ヤクザのすべてが新しく生まれ変わっている時期でも、根本の部分は変えられない。ここをおろそかにすると関東連合のような半グレと同じレベルに落ちてしまう。それを認めて初めて、次の話が出来る。分裂に関する筋論や正当性を云々言い合っても、実際、命を懸けて動く若い衆には、最初から関係のない話です。
まさか敵味方になるとは思ってなかったし、弘道会にだって仲のいい人間がいます。彼は電話でこう言いました。
「そろそろかっこつけなきゃいけない場面がくる。いざGOとなってもできるかわからない。でも何人か(ヒットマンを)潜らせた」
でも彼らが特攻隊になったとして、娑婆に出てきた時には組織がないかもしれません。なにしろ暴力団そのものが無くなっているかもしれない。だからこそ本当ならみなが協力して生き残りを模索する時期なんです。そのタイミングで分裂して、同じ釜の飯を食った人間同士が争って、得をするのは警察だけでしょう。

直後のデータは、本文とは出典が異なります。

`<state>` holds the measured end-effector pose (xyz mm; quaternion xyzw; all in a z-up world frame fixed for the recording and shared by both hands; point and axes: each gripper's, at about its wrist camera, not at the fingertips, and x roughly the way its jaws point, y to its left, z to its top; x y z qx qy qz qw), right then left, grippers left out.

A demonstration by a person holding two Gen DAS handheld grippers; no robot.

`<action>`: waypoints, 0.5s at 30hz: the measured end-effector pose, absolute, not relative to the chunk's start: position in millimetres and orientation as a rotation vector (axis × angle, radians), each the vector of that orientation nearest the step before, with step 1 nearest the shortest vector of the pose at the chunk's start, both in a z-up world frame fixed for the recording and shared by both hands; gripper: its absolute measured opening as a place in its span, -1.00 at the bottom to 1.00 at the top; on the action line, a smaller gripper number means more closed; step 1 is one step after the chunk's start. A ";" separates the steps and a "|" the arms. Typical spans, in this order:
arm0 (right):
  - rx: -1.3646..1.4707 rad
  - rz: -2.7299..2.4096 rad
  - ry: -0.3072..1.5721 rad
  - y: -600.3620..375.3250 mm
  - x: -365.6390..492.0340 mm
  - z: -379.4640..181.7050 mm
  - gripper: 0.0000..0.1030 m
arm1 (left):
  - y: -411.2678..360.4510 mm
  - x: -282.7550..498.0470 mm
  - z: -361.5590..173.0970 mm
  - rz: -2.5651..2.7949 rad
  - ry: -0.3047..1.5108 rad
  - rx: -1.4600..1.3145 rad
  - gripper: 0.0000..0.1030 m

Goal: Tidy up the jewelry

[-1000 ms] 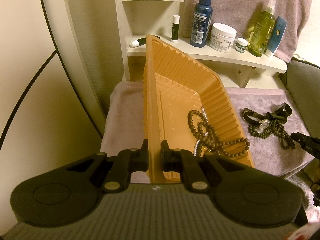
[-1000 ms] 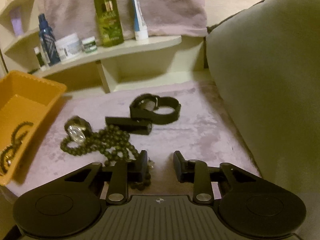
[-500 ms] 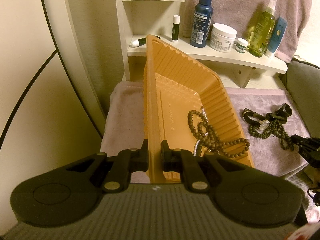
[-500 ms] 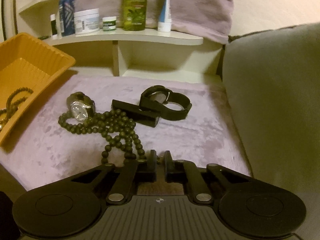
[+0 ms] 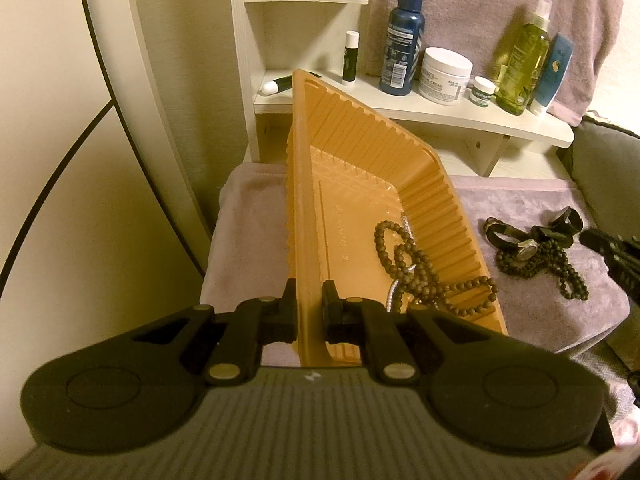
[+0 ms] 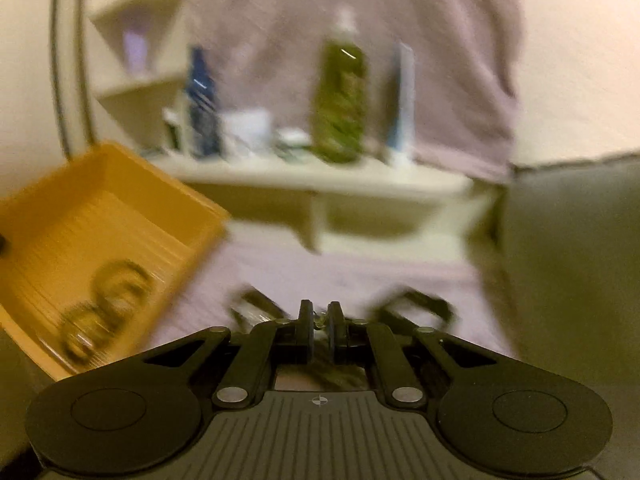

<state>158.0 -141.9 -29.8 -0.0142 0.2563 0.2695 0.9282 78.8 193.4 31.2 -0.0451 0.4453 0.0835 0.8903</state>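
Your right hand-held gripper (image 6: 319,322) has just pinched narrow on something blurred, swinging toward the tray (image 6: 100,216) at 9 o'clock; your left hand-held gripper (image 5: 309,307) still clamps its rim.

The left gripper (image 5: 309,310) sits at 6 o'clock in its own view, pointing toward 12 o'clock, its jaws closed on the near wall of the orange tray (image 5: 304,240), one finger outside the wall and one inside. The right gripper (image 6: 320,328) also points toward 12 o'clock, its jaws drawn nearly together with a small, blurred bit of something between the fingertips; what it is cannot be told. From the left wrist view, its black tip shows at 3 o'clock.
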 end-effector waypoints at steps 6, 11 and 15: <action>0.006 0.743 0.511 -80.2 151.4 -15.9 -0.87 | 193.4 78.8 31.3 0.172 0.924 -0.094 -0.81; 0.008 0.865 0.531 -38.1 142.5 -22.5 -0.87 | 193.2 78.9 31.1 0.171 0.924 -0.097 -0.81; 0.012 0.908 0.558 -19.5 141.9 -32.2 -0.85 | 193.9 78.9 30.9 0.170 0.923 -0.100 -0.81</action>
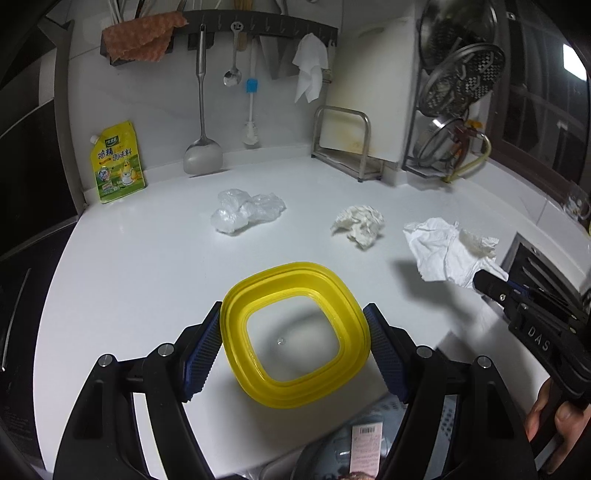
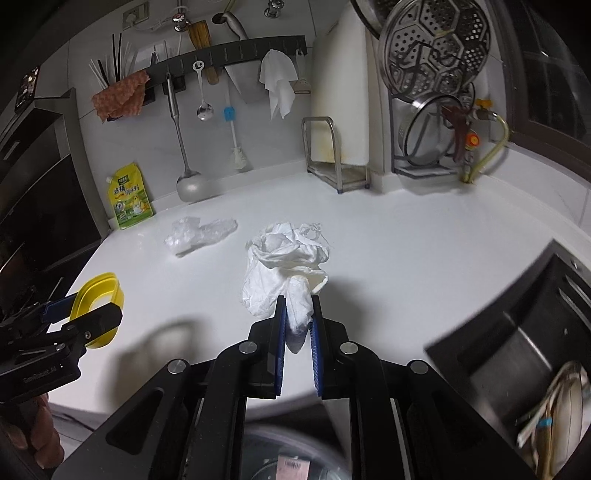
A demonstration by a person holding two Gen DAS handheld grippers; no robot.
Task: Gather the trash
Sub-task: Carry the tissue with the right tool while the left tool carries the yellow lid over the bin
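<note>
The left claw point(image 1: 295, 343) is gripping the yellow container point(image 1: 295, 332) wide; at three o'clock, the right claw point(image 2: 298, 317) is pinching crumpled tissue point(image 2: 284, 266).

Both cameras are riding on the hand-held grippers, looking forward and downward along their fingers point(image 1: 384, 350) across the white counter point(image 1: 147, 266) toward the back wall. The left one is sitting close over the counter's near edge; the right one is looking from further right, catching the sink point(image 2: 517, 343) at its edge. Both are taking in the hook rail point(image 1: 258, 22), the yellow pouch point(image 2: 130, 197), the crumpled plastic point(image 1: 245, 210) and each other's gripper.
</note>
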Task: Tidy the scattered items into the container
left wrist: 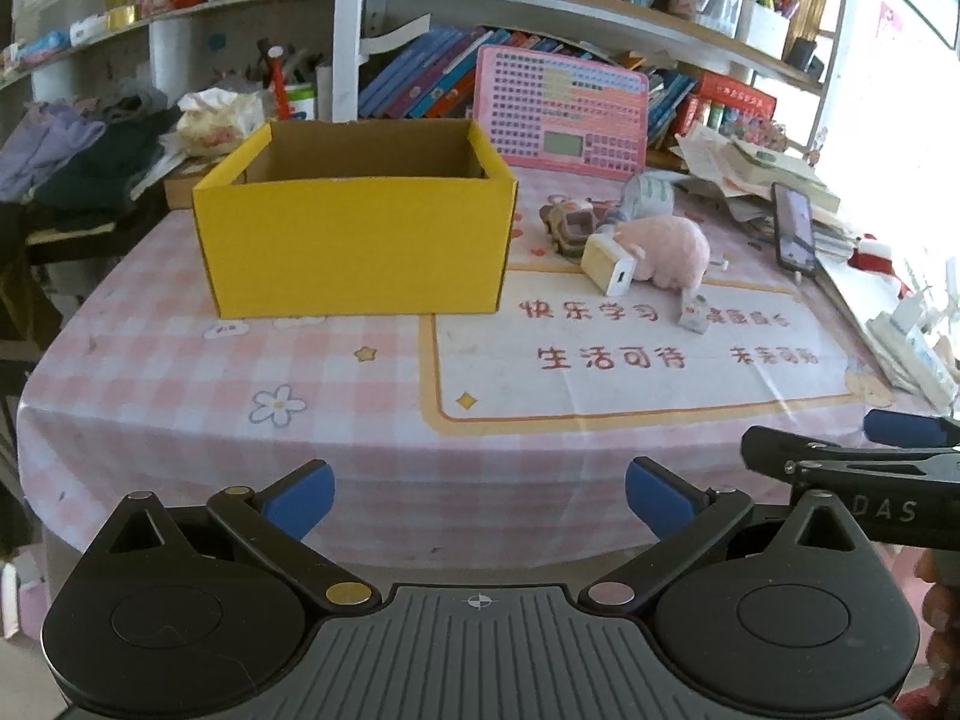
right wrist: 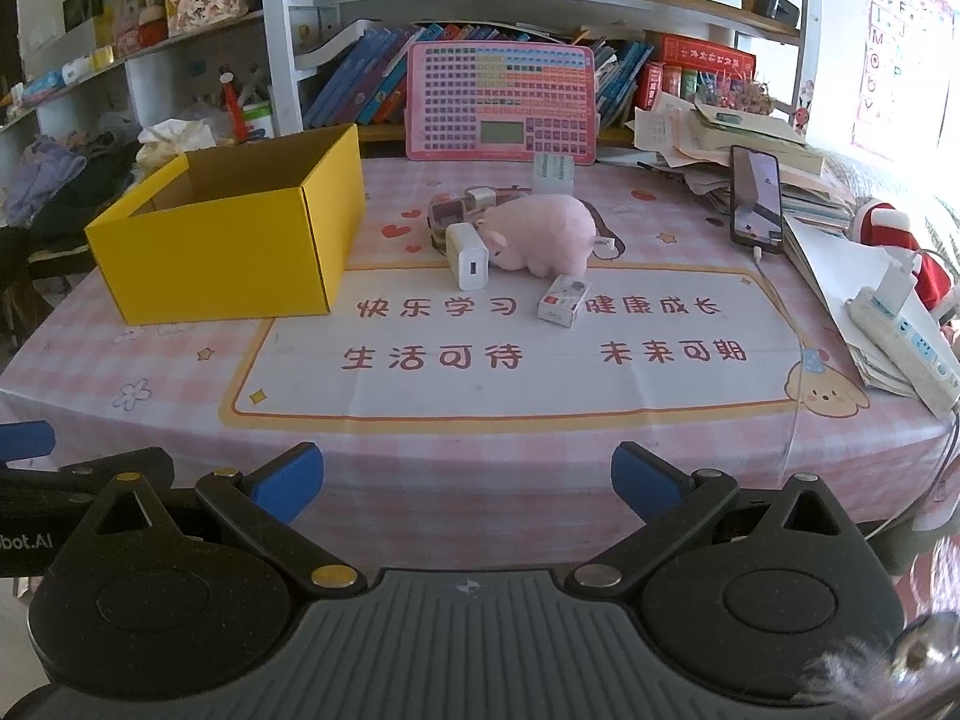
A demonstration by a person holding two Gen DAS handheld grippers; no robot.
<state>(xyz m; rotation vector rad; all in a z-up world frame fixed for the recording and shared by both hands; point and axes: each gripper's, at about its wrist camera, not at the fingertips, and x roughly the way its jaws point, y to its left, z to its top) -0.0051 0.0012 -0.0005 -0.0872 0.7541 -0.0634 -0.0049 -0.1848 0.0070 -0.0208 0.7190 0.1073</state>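
Note:
A yellow cardboard box (left wrist: 354, 243) (right wrist: 231, 240) stands open on the left of the table. To its right lie a pink plush pig (left wrist: 672, 252) (right wrist: 540, 231), a white charger block (left wrist: 609, 264) (right wrist: 467, 255), a small white carton (left wrist: 694, 313) (right wrist: 564, 298), a brown toy car (left wrist: 567, 227) (right wrist: 447, 216) and a pale green packet (right wrist: 553, 175). My left gripper (left wrist: 480, 495) and my right gripper (right wrist: 468, 480) both hover at the near table edge, open, with nothing between the blue pads.
A pink-checked cloth (right wrist: 480, 360) covers the table. A phone (right wrist: 756, 198) leans on stacked papers at the right, with a power strip (right wrist: 906, 336) nearer. A pink keyboard toy (right wrist: 501, 102) and bookshelves stand behind. Clothes (left wrist: 72, 156) pile at the left.

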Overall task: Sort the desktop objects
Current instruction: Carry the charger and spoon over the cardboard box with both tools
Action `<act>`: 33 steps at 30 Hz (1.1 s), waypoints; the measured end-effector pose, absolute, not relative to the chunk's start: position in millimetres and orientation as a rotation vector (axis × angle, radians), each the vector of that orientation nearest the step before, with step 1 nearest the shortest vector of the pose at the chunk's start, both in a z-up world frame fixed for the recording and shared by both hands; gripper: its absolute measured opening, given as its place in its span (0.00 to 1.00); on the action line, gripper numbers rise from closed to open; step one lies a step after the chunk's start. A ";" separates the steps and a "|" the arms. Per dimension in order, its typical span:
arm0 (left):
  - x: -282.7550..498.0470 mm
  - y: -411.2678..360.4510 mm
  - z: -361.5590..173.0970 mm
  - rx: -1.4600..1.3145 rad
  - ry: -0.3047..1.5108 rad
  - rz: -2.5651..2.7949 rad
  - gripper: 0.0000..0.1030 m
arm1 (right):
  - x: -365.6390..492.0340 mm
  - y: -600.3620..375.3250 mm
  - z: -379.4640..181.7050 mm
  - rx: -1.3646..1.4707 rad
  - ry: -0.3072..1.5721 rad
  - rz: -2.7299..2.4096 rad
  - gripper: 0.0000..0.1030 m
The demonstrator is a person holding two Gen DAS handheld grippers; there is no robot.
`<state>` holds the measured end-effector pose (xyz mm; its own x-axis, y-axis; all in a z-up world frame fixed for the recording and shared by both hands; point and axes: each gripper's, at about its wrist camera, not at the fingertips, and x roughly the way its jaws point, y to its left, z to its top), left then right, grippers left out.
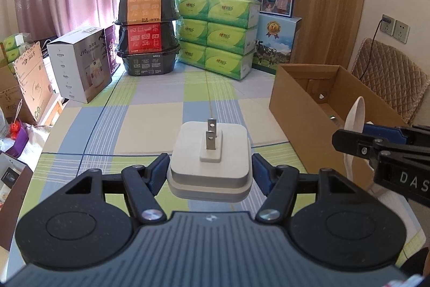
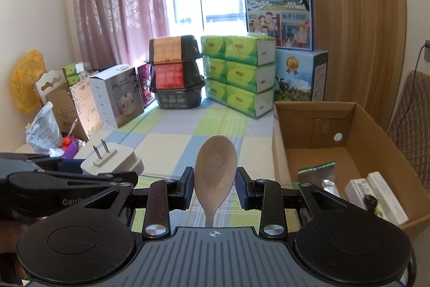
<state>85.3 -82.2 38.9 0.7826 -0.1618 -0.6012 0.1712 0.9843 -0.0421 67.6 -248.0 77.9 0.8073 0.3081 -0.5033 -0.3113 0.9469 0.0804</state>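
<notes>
Item: left gripper (image 1: pixel 211 170), jaws clamped on white plug adapter (image 1: pixel 211 152), and right gripper (image 2: pixel 215 188), jaws gripping beige spoon (image 2: pixel 215 166), both aloft over the worktop; cardboard box (image 2: pixel 362 125) at two o'clock, best approached level, releasing low inside.

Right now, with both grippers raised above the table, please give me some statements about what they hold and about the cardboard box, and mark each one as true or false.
1. The left gripper holds a white plug adapter with its prongs pointing up. True.
2. The right gripper holds a metal fork. False: it holds a beige spoon, bowl forward.
3. The cardboard box is closed with tape. False: it is open at the top.
4. The box already has items inside. True: a silver packet and a white carton lie in it.
5. The tablecloth is plain red. False: it is checked in green, blue and cream.
</notes>
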 end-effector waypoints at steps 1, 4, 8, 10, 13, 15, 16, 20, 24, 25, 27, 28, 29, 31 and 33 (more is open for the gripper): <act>80.6 -84.4 40.8 0.010 0.649 -0.179 0.60 | 62.4 -250.2 80.5 -0.009 0.536 0.329 0.29; 64.9 -91.3 46.0 0.000 0.652 -0.177 0.60 | 47.7 -258.1 87.1 -0.016 0.535 0.324 0.29; 46.6 -98.3 51.1 -0.014 0.657 -0.188 0.60 | 30.4 -271.5 94.8 -0.016 0.534 0.310 0.29; 37.4 -102.5 52.8 -0.013 0.658 -0.192 0.59 | 21.6 -277.6 98.0 -0.018 0.532 0.302 0.29; 24.2 -109.9 54.7 -0.010 0.661 -0.201 0.59 | 10.8 -286.1 100.3 -0.017 0.534 0.288 0.29; 16.5 -116.3 55.3 -0.005 0.665 -0.214 0.59 | 4.1 -292.4 101.7 -0.015 0.535 0.277 0.29; 13.6 -120.7 55.0 -0.002 0.667 -0.223 0.59 | 1.0 -295.7 102.6 -0.014 0.535 0.272 0.29; 3.8 -138.4 54.0 0.013 0.675 -0.261 0.59 | -6.9 -312.4 104.7 -0.014 0.540 0.242 0.29; -0.7 -158.5 54.9 0.032 0.674 -0.300 0.59 | -10.2 -332.4 106.5 -0.011 0.544 0.198 0.29; -1.5 -163.6 55.2 0.037 0.674 -0.311 0.59 | -10.9 -337.3 107.2 -0.010 0.545 0.188 0.29; -2.4 -173.8 55.6 0.046 0.673 -0.331 0.60 | -12.5 -347.6 108.1 -0.012 0.545 0.169 0.29; -2.5 -178.5 56.2 0.050 0.673 -0.340 0.59 | -12.8 -352.4 108.0 -0.012 0.546 0.161 0.29; -2.3 -183.3 56.7 0.055 0.673 -0.347 0.59 | -13.3 -356.6 107.4 -0.013 0.547 0.153 0.29; -2.5 -192.0 57.6 0.063 0.672 -0.362 0.60 | -14.0 -366.3 107.6 -0.007 0.550 0.139 0.29; -2.7 -199.7 58.4 0.069 0.673 -0.377 0.59 | -14.6 -374.4 108.4 -0.005 0.549 0.127 0.29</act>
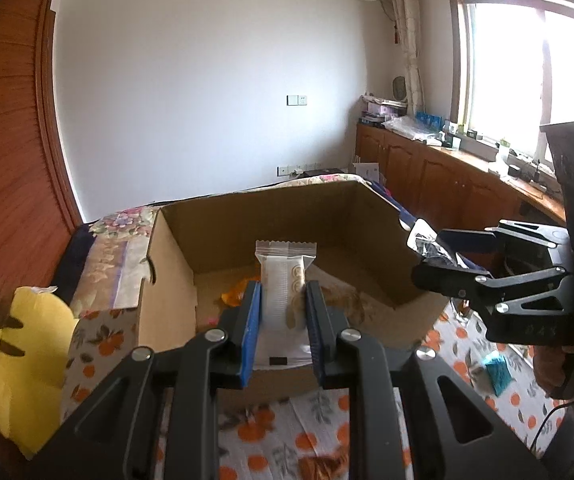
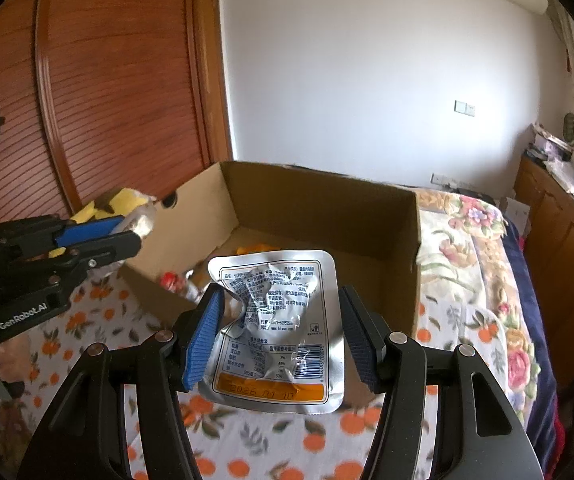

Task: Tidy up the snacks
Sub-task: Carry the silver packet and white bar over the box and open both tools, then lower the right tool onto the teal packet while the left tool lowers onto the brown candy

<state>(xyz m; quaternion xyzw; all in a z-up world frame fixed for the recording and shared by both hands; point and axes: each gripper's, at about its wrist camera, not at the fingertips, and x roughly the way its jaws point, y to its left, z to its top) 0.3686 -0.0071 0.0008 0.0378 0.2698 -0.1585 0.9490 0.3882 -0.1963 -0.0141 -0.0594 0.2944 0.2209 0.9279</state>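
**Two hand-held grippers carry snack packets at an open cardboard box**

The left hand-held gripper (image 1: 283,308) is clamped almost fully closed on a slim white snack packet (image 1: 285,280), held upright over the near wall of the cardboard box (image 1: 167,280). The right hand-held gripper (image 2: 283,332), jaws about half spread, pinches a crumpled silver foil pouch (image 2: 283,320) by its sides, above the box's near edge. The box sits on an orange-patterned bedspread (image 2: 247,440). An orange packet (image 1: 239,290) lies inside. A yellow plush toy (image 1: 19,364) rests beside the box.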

ただお互い敗戦処理のつもりで、今後のことを話し合うという選択肢は残ってる。六代目山口組側にとっては、神戸山口組に関わった幹部全員を引退させ、組員をそっくり戻すということでしょう。
反対に神戸側にとっては、六代目親分の引退と弘道会会長の竹内さん(竹内照明若頭補佐)の絶縁、そして篠原本町(山口組本部のこと)を取り返すということになる。このように双方が譲り合わないと話し合いにならない。早く手を打たないと泥沼になる。もっと混沌としちゃう。